WORK INSTRUCTION: The expected output is the first line of the data below and every line after it, up to and including the line containing "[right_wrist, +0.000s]", each reproduced exactly.
================================
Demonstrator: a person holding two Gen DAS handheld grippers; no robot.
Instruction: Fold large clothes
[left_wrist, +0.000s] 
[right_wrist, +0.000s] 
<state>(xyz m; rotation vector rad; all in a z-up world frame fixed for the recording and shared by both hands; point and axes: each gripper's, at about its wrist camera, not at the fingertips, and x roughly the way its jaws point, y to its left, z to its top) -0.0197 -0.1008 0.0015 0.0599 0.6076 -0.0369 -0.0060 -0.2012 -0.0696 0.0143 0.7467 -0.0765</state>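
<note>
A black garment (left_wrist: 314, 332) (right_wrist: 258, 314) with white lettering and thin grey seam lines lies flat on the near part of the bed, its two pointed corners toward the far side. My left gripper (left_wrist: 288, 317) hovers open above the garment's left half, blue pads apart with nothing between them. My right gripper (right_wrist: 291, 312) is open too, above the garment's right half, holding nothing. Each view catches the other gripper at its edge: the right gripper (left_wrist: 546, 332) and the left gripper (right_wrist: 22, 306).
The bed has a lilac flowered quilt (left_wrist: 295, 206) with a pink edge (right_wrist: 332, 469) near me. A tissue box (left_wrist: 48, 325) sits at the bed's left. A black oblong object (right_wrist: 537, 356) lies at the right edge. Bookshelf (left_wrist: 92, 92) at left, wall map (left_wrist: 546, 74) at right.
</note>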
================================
ANSWER SPACE:
Demonstrator: a person holding two Gen DAS handheld grippers; no robot.
Instruction: Fold large clothes
[left_wrist, +0.000s] 
[right_wrist, +0.000s] 

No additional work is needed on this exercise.